[Task details] Which lines in the listing below contain "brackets"? Copy each of them.

[Exercise data]
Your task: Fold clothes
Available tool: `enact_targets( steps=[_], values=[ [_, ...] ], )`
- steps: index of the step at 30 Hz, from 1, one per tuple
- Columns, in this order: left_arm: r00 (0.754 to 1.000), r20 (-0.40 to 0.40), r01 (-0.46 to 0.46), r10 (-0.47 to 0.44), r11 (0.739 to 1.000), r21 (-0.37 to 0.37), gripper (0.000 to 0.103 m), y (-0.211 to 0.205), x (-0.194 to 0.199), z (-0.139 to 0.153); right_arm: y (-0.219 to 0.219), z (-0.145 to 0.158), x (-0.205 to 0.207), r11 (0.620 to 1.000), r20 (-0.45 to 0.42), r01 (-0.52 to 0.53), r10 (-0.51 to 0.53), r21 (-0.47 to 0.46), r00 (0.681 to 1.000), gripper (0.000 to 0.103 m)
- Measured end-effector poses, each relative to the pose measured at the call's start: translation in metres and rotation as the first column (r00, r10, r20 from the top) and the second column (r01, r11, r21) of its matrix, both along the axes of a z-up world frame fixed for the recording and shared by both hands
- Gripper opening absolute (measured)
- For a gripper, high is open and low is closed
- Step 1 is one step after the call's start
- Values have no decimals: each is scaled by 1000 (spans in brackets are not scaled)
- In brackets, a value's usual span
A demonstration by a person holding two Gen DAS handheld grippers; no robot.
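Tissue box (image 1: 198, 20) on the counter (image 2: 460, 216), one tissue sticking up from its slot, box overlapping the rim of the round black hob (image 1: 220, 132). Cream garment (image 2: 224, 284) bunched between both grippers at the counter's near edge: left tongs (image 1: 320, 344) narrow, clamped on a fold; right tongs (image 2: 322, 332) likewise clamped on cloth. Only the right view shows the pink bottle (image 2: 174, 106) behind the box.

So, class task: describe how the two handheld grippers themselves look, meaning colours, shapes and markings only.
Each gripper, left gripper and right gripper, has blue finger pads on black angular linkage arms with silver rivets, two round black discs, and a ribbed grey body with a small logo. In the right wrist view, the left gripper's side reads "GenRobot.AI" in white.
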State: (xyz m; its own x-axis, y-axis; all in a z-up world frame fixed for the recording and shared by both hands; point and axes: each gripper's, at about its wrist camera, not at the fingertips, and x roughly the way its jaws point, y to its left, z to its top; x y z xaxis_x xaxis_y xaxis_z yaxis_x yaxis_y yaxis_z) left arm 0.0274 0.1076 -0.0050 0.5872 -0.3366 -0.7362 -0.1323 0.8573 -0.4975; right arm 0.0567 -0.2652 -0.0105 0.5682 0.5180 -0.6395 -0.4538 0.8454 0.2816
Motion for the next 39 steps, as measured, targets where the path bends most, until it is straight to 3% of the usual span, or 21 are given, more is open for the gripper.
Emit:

[Worked solution]
- Values have no decimals: each is scaled by 1000 (spans in brackets are not scaled)
- In brackets, a value's usual span

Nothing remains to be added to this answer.